▶ **ABOUT THIS TASK**
Reproduce nothing beyond the line containing "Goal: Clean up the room". From the first line of the data below down to it, copy each line exactly, without the pictures.
____ DATASET ENTRIES
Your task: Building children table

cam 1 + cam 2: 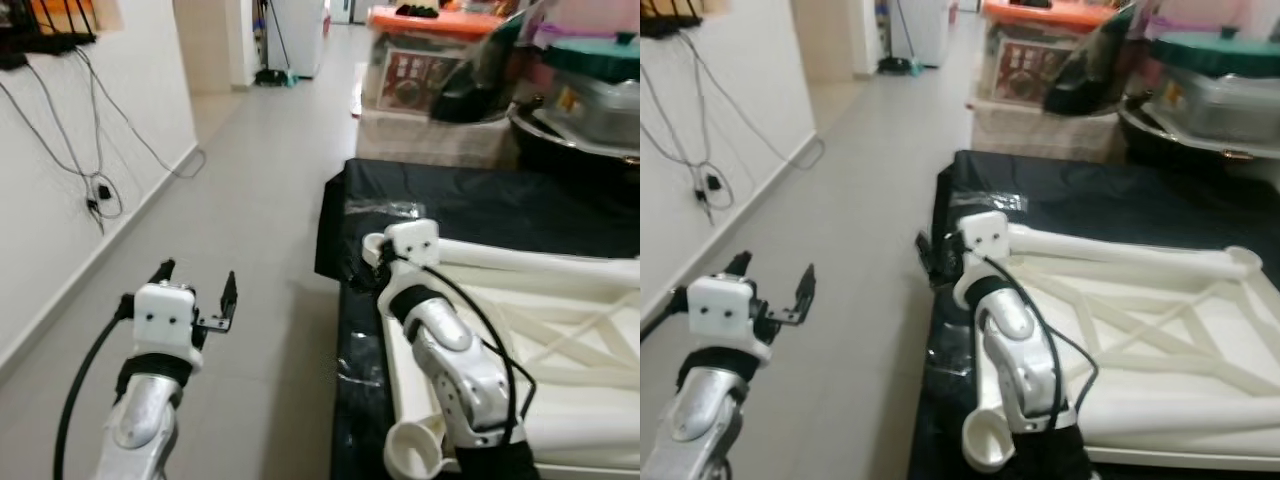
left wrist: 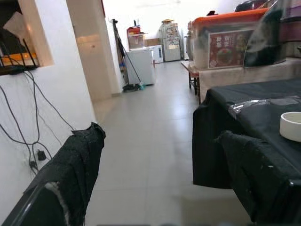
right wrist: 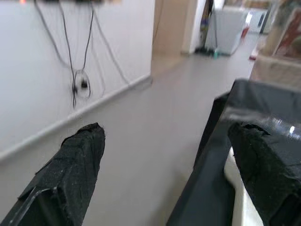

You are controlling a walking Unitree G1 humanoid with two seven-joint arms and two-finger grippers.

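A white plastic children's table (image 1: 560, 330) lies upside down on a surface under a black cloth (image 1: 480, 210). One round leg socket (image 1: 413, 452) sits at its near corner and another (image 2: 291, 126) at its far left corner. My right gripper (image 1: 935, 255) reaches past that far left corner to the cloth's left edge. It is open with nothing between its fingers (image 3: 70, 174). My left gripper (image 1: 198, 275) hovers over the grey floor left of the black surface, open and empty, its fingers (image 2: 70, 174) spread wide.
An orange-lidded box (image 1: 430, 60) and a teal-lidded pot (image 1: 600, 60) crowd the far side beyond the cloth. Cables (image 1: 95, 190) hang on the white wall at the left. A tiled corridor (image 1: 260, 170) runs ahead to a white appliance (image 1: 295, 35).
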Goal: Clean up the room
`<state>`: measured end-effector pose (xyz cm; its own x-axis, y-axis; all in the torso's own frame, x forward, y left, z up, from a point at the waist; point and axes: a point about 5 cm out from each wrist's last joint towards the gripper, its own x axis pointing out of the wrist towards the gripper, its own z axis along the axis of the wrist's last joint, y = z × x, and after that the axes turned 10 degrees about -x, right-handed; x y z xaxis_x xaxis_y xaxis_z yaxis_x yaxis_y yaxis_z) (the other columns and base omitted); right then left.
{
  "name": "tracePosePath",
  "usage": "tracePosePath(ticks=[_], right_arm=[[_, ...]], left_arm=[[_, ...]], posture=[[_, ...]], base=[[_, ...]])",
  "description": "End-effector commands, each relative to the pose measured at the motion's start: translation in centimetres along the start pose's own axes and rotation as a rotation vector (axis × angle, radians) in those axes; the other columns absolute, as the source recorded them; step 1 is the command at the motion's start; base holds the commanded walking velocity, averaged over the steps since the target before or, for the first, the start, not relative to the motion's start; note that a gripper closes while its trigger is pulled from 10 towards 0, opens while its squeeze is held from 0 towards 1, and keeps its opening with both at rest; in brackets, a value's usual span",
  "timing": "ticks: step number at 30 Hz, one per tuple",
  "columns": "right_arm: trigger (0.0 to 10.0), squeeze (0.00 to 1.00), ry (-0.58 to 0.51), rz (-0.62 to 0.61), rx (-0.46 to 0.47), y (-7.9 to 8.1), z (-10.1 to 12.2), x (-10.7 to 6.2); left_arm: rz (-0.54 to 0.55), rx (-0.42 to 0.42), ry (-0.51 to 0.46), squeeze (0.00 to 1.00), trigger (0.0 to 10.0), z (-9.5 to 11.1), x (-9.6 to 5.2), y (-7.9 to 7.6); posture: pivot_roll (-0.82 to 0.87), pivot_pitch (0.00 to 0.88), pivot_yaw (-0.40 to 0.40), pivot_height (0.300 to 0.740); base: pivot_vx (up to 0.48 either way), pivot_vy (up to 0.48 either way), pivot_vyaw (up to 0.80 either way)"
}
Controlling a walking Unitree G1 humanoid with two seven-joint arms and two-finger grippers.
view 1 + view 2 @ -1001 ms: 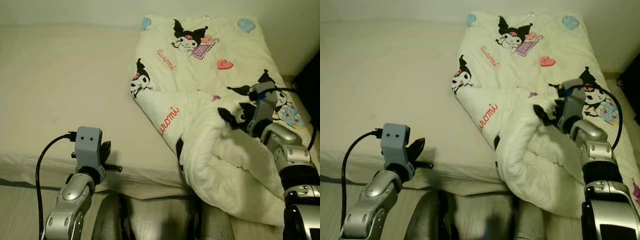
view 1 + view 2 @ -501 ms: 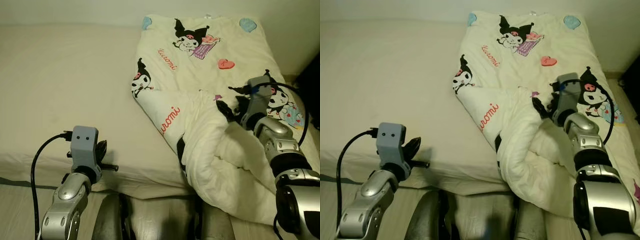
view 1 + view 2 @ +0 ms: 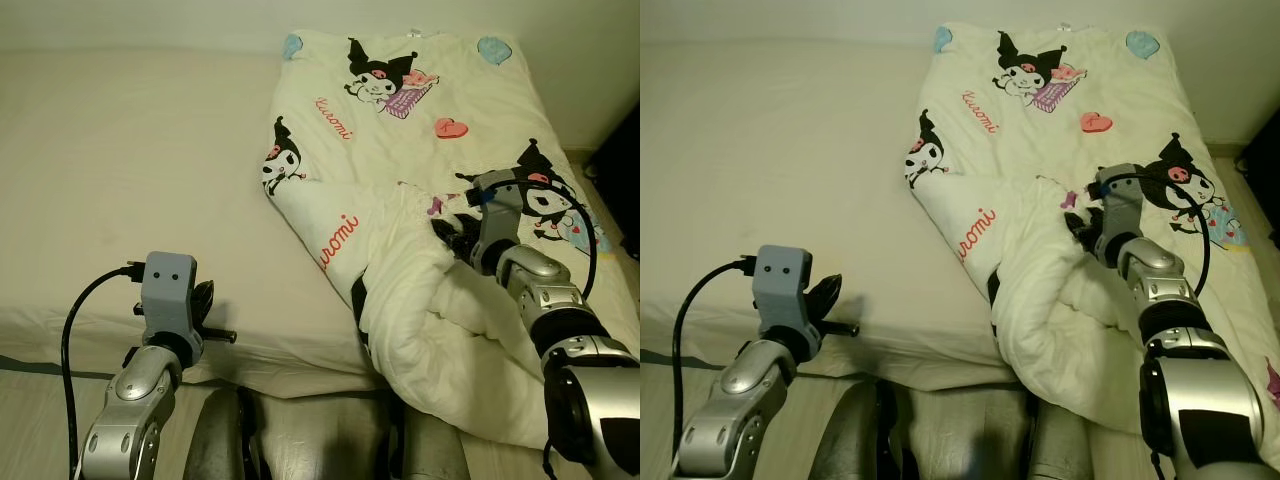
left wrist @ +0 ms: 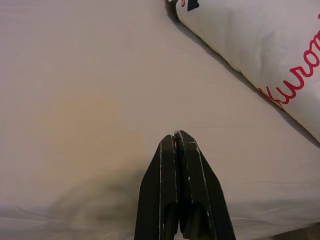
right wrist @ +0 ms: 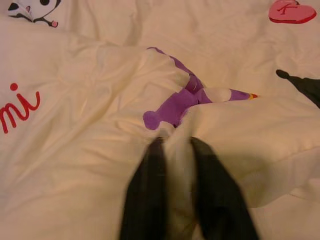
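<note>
Bed (image 3: 120, 180), right gripper (image 3: 445, 228) dragged quilt (image 3: 400, 160) leftward

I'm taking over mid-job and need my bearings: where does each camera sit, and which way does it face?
Left eye, right eye: head stereo pair looking down at the bed and cartoon quilt; both arms show, the left claw at the near edge.
Left wrist: looks along its shut fingers over bare sheet toward the quilt's edge.
Right wrist: looks along its fingers, which pinch a quilt fold.
Shared: the right claw on that fold, seen from the head too.
</note>
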<state>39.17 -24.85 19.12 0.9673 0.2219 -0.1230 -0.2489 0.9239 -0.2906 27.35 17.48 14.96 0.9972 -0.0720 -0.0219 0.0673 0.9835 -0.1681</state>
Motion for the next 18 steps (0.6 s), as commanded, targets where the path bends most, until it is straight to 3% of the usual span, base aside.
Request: tracePosePath(ticks=[1, 6, 13, 15, 17, 18], right_arm=[[0.0, 0.00, -0.003, -0.006, 0.015, -0.1, -0.1, 0.0], [0.0, 0.00, -0.043, 0.016, 0.031, 0.3, 0.9, 0.4], [0.0, 0.00, -0.124, 0.129, 0.051, 3.0, 3.0, 1.8], [0.0, 0.00, -0.153, 0.258, 0.036, 5.8, 4.0, 2.7], [0.0, 0.00, -0.153, 0.258, 0.036, 5.8, 4.0, 2.7], [0.0, 0.00, -0.161, 0.351, 0.023, 7.6, 4.4, 3.1]], left_arm=[[0.018, 0.018, 0.026, 0.00, 10.0, -0.4, -0.2, 0.7], [0.021, 0.019, 0.022, 0.00, 10.0, -0.4, -0.1, 0.7], [0.031, 0.019, 0.011, 0.00, 10.0, -0.2, 0.2, 0.8], [0.042, 0.019, 0.001, 0.00, 10.0, -0.1, 0.3, 1.0], [0.042, 0.019, 0.001, 0.00, 10.0, -0.1, 0.3, 1.0], [0.049, 0.019, -0.005, 0.00, 10.0, 0.0, 0.4, 1.1]], posture=[[0.05, 0.313, 0.054, 0.579], [0.05, 0.310, 0.055, 0.579], [0.04, 0.307, 0.052, 0.579], [0.04, 0.304, 0.049, 0.579], [0.04, 0.304, 0.049, 0.579], [0.04, 0.304, 0.049, 0.579]], base=[[0.000, 0.000, 0.00], [0.000, 0.000, 0.00], [0.000, 0.000, 0.00], [0.000, 0.000, 0.00], [0.000, 0.000, 0.00], [0.000, 0.000, 0.00]])
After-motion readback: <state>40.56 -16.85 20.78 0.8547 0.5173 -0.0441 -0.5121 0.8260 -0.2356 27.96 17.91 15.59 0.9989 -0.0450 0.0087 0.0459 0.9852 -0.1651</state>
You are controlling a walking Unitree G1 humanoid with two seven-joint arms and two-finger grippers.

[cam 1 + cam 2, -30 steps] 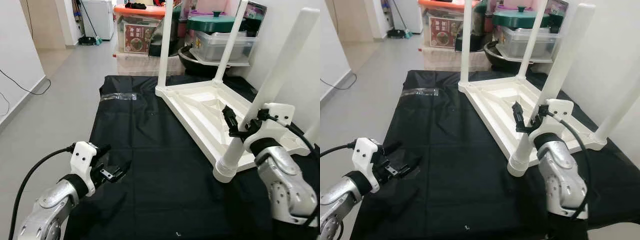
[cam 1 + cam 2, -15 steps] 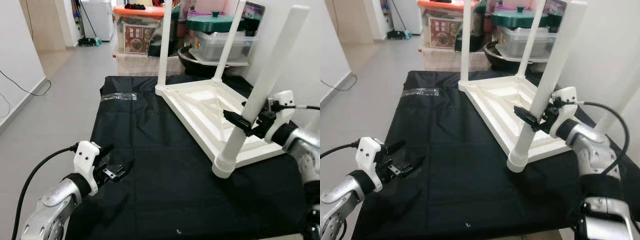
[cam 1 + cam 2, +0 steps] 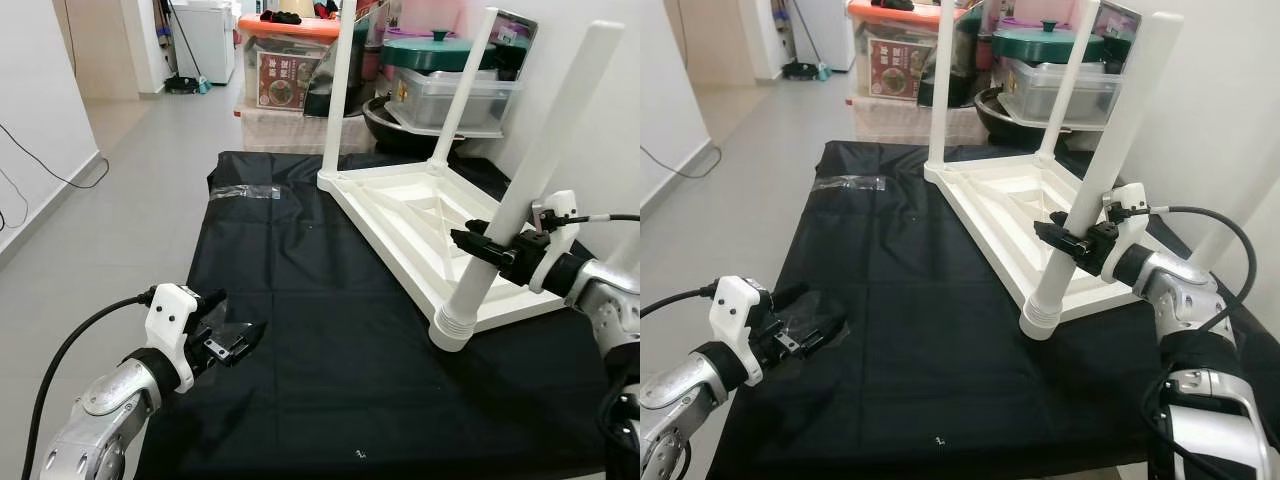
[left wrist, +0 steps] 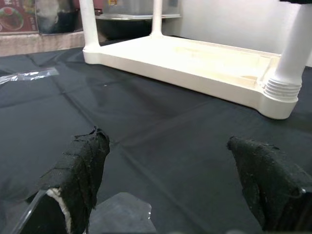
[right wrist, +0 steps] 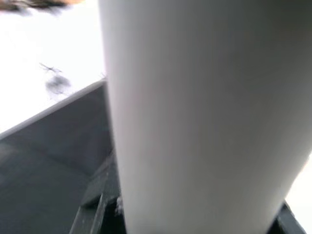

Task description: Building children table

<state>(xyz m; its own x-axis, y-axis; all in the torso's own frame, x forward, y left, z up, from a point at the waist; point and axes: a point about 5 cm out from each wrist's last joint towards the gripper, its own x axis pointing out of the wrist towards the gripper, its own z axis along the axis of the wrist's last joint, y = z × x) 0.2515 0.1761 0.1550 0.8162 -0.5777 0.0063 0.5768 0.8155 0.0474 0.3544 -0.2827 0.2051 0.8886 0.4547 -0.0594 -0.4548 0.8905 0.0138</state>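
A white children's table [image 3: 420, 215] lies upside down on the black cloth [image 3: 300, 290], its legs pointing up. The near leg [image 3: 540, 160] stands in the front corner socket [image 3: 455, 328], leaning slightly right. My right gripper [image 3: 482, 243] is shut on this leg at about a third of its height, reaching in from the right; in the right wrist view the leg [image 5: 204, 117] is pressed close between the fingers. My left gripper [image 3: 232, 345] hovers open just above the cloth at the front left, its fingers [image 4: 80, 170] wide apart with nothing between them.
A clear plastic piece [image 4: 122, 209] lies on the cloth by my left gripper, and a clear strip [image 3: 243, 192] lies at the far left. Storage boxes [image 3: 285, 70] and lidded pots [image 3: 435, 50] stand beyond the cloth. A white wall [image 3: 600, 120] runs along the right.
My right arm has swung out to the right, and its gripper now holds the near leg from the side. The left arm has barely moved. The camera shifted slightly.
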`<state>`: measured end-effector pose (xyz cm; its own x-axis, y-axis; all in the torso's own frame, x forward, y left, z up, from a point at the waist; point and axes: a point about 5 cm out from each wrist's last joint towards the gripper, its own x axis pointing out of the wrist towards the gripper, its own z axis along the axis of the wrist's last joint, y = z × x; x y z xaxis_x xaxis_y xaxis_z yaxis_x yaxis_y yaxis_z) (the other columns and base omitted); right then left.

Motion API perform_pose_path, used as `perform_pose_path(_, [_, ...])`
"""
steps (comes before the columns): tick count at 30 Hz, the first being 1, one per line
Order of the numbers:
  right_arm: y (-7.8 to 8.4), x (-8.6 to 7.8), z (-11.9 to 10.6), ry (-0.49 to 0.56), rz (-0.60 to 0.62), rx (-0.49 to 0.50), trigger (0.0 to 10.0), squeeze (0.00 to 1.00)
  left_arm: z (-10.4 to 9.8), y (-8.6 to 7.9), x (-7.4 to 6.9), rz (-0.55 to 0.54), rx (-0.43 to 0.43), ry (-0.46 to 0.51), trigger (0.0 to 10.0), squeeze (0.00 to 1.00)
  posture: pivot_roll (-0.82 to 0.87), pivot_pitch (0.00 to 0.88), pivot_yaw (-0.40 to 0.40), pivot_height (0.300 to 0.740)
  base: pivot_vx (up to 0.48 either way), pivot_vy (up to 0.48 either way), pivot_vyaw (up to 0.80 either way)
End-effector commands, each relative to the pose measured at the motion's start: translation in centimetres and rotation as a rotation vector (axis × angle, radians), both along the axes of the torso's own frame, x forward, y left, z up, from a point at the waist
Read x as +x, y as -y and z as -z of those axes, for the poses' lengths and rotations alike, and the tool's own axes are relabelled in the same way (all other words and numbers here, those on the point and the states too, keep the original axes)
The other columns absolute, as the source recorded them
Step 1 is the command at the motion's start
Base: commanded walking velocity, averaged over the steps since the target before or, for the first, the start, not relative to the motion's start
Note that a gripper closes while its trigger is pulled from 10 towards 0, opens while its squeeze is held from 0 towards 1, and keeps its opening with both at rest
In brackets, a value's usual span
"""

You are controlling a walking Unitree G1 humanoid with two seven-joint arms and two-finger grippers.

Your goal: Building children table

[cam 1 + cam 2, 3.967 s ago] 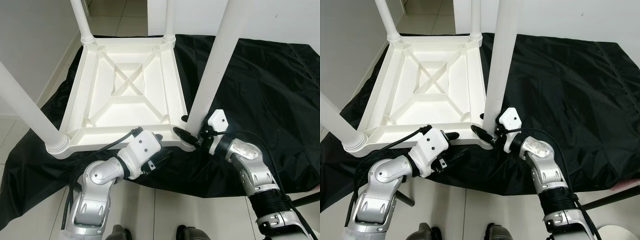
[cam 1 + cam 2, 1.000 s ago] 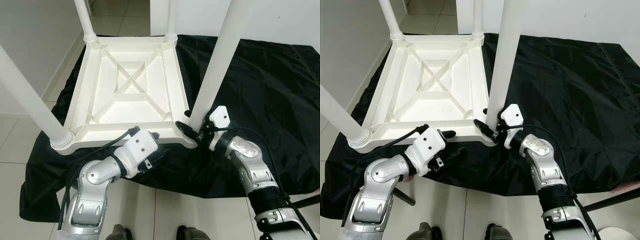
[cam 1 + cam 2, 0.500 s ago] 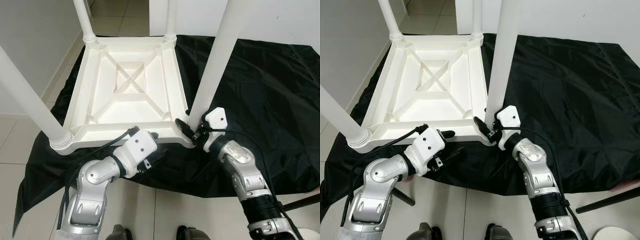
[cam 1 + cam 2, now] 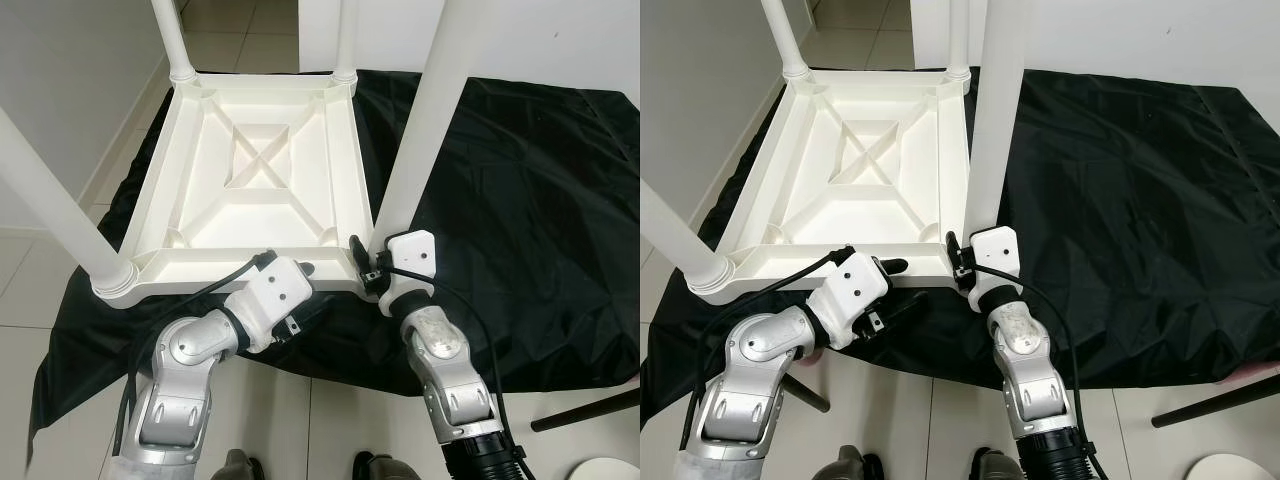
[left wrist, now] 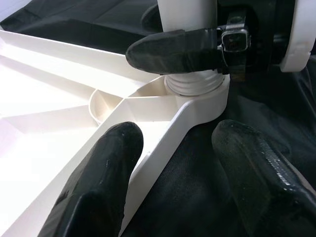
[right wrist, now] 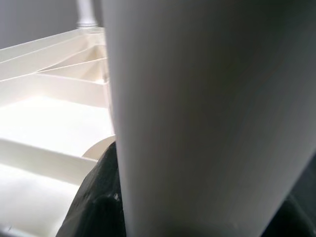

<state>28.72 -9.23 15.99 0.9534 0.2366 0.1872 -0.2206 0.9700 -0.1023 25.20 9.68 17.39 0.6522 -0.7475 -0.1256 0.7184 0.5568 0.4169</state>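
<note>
White plastic table (image 4: 255, 185), upside down on a black sheet (image 4: 520, 200), underside ribs up. Landmark is the table's near right corner socket (image 5: 197, 91). All four legs stand in their sockets as far as I can see: two at the far corners, one at the near left corner (image 4: 60, 215), and the leg I'm working (image 4: 418, 120) rising straight from the landmark socket.

My right gripper (image 4: 368, 268) sits at the base of that leg, just above the socket. In the left wrist view one black finger (image 5: 173, 49) lies across the front of the leg right over the threaded collar. In the right wrist view the leg presses close between the fingers, so I read it as clamped on the leg. Threads still visible between leg and socket, so I judge it not fully screwed home.

My left gripper (image 5: 185, 163) is at the near edge of the table, just left of the landmark. Fingers spread apart, one over the rim on the inside, the other outside over the sheet, straddling the rim without pinching it, as far as I can tell.

Progress, my judgement: nearly done. Left to do: finish turning the last leg tight, let go, flip the table upright.

Outward from the socket: sheet all around, tile floor (image 4: 330, 420) near me, white wall (image 4: 60, 90) beyond the far left.
</note>
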Motion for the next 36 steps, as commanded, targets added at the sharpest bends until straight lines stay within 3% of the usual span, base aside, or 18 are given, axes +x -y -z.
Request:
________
▶ **TASK RESPONSE**
Your task: Building children table

cam 1 + cam 2: 
left wrist: 
right wrist: 

You are controlling a walking Unitree G1 humanoid with two seven-joint arms and two-finger grippers.

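A white plastic children's table (image 1: 560, 330) lies upside down on a surface under a black cloth (image 1: 480, 210). One round leg socket (image 1: 413, 452) sits at its near corner and another (image 2: 291, 126) at its far left corner. My right gripper (image 1: 935, 255) reaches past that far left corner to the cloth's left edge. It is open with nothing between its fingers (image 3: 70, 174). My left gripper (image 1: 198, 275) hovers over the grey floor left of the black surface, open and empty, its fingers (image 2: 70, 174) spread wide.
An orange-lidded box (image 1: 430, 60) and a teal-lidded pot (image 1: 600, 60) crowd the far side beyond the cloth. Cables (image 1: 95, 190) hang on the white wall at the left. A tiled corridor (image 1: 260, 170) runs ahead to a white appliance (image 1: 295, 35).
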Goal: Clean up the room

That completes the output for this exercise.